How We Rank
Every Calorie Rankings review and ranking is scored on the same 100-point rubric. The protocol is published below in enough detail that an outside party could replicate it.
The 100-point rubric
| Criterion | Weight | What we measure |
|---|---|---|
| Accuracy & Database | 25% | Per-entry verification, coverage, freshness, noise resilience |
| Logging Ease | 20% | Median time-to-log across a 20-task battery; friction; recall efficiency |
| AI Photo Recognition | 15% | Top-1/top-3 identification, portion MAPE, plate segmentation |
| Macro & Goal Tracking | 15% | Macro depth, target flexibility, adaptive coaching algorithms |
| Insights & Reports | 10% | Trend analysis, exportability, biometric/lab data integration |
| Value & Price | 10% | Real 12-month cost vs feature delivery; free-tier usefulness |
| Privacy & Transparency | 5% | Data handling, disclosure clarity, cancellation friction |
How we measure accuracy
The accuracy criterion (25% of the 100-point total) is anchored to Mean Absolute Percentage Error (MAPE) against weighed reference meals. Each reference meal is built from USDA FoodData Central composition values, with every ingredient weighed on a calibrated kitchen scale (0.1g precision). We compute MAPE of each app's predicted kcal vs the reference value across the battery.
Scoring anchor: accuracy_points = clamp(100 − MAPE × 4, 0, 100).

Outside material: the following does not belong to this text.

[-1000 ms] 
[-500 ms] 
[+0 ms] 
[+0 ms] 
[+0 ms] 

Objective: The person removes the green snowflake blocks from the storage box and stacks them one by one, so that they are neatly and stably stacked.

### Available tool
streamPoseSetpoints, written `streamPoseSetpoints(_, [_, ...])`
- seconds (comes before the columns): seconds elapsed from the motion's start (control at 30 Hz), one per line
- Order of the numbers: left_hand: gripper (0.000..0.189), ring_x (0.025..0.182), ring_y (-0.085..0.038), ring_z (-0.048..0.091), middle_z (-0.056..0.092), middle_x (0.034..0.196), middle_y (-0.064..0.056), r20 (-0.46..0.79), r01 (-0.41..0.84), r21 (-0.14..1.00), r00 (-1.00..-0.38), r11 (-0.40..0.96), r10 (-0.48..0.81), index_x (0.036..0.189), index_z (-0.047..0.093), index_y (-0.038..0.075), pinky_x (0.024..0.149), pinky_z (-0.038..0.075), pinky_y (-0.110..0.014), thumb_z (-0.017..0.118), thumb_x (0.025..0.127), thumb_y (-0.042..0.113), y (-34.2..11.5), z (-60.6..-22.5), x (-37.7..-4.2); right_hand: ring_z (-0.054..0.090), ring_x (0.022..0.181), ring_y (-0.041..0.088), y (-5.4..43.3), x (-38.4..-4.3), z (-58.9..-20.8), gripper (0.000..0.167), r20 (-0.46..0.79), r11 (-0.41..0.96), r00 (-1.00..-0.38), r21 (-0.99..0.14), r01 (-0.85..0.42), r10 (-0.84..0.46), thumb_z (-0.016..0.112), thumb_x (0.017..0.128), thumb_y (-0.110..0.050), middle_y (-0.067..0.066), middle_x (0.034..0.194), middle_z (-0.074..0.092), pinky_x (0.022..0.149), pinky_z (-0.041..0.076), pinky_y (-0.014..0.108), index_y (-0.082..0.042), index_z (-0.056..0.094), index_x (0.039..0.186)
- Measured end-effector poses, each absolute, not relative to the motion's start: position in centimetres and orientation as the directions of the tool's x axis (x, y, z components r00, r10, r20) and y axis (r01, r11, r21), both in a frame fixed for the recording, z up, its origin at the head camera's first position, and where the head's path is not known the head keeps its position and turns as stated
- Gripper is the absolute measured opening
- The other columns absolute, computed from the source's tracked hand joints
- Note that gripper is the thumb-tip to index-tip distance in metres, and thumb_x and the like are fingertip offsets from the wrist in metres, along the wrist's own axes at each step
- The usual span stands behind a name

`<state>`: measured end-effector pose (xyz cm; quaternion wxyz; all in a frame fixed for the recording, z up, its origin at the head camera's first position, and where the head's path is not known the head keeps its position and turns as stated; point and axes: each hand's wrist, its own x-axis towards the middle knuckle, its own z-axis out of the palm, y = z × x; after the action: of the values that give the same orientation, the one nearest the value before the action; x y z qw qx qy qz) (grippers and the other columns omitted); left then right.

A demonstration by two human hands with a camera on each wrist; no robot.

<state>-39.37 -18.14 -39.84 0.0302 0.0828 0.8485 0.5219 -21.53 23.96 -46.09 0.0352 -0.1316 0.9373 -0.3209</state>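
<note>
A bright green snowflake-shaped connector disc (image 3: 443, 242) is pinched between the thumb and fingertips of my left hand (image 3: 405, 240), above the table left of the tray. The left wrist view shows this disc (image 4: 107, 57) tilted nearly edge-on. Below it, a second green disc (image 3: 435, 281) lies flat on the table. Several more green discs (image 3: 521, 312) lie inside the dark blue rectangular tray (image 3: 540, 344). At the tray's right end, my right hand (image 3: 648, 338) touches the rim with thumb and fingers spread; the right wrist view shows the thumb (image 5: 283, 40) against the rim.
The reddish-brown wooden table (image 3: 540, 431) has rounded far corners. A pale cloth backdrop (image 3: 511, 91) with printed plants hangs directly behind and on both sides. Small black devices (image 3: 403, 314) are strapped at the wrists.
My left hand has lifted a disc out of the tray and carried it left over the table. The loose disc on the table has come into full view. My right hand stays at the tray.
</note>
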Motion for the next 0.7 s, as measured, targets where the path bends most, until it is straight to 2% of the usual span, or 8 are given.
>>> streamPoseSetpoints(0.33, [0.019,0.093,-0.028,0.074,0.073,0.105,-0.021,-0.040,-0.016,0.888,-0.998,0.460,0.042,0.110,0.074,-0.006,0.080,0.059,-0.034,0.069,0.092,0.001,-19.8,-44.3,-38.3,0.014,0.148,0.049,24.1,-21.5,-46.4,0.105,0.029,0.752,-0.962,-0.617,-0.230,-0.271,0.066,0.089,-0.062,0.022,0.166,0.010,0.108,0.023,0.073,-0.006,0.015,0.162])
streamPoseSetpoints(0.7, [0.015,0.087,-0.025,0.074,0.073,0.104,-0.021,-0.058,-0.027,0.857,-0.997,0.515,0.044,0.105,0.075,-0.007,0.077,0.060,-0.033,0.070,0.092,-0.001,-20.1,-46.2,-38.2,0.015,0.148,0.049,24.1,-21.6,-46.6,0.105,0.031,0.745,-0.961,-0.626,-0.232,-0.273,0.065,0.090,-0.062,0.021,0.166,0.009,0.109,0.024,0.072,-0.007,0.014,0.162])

A 5% MAPE earns 80 points; 15% MAPE earns 40; 25%+ earns zero. The slope was chosen so an app
at the boundary of clinical usefulness (~5% MAPE per Schoeller 1995) gets a strong but not
perfect score.
Sample size, equipment model numbers, and the full reference-meal list will be published as a downloadable CSV alongside the first batch of benchmark reviews. The scoring code will be on GitHub.
How we score database quality
Database quality is measured on three sub-dimensions: coverage (a sampled 50-item probe across single ingredients, composed plates, and regional dishes), verification (4-tier grading: USDA / manufacturer label / verified user / unverified user), and noise resilience (how often a common-foods search surfaces a usable result in the top three hits).
How we score logging ease
Logging Ease (20% weight) is measured as the median time-to-log across a standardized 20-task battery covering five input modes:
- Barcode scan → logged: target ≤ 10 seconds
- Search common food → logged: target ≤ 20 seconds
- Photo AI → logged (where supported): target ≤ 15 seconds
- Custom food entry (first-time): target ≤ 60 seconds
- Re-log a recent meal: target ≤ 5 seconds
An entry logged incorrectly (wrong food, wrong portion) counts as infinite time for that task — speed without accuracy doesn't earn points.
How we score AI photo recognition
For each AI-photo-capable app we run a 30-plate photo battery across three lighting conditions, three angles, and three plate sizes. Sub-scoring:
- Top-1 identification correctness (40 of 100 AI-subscore points)
- Top-3 identification correctness (20)
- Portion-size MAPE (30)
- Plate segmentation accuracy on multi-item plates (10)
How we score macro & goal tracking
Macro tracking (15% weight) covers four sub-dimensions: macro display depth (calories, P/C/F, net carbs, fiber as first-class metrics), target-setting flexibility (custom per-macro targets, time-windowed targets), adaptive coaching algorithms (TDEE estimation, weekly target adjustment), and recipe builder quality.
How we score value & price
Value (10% weight) is computed as feature-density per dollar of annual cost. Free-tier usefulness counts (a useful free tier raises the value sub-score). Aggressive trial-conversion pricing reduces the sub-score.
How we score privacy & transparency
Privacy (5% weight) is graded on data handling disclosure clarity, retention policy transparency, ease of data export and deletion, cancellation friction, and whether the product's monetization model creates conflicts of interest with user advice quality.
Test cadence
Top-tier apps are re-tested quarterly. Mid-tier apps are re-tested semi-annually. A vendor release that changes core methodology, database source, or photo-AI model triggers a 30-day re-test window.
Quality control
Until we publish named contributor bios, all writing and scoring is done by the editorial group and reviewed against the test data before publication. Substantive corrections are logged with date and reason (corrections policy).
How we use AI
We use AI tools for research summarization and copy editing. AI does not write reviews, does not generate scores, and is never the source of a factual claim. Full disclosure: how we use AI.
Why we don't take affiliate money
We don't maintain affiliate accounts with any of the apps we cover. Our reasoning is documented in our no-affiliate disclosure.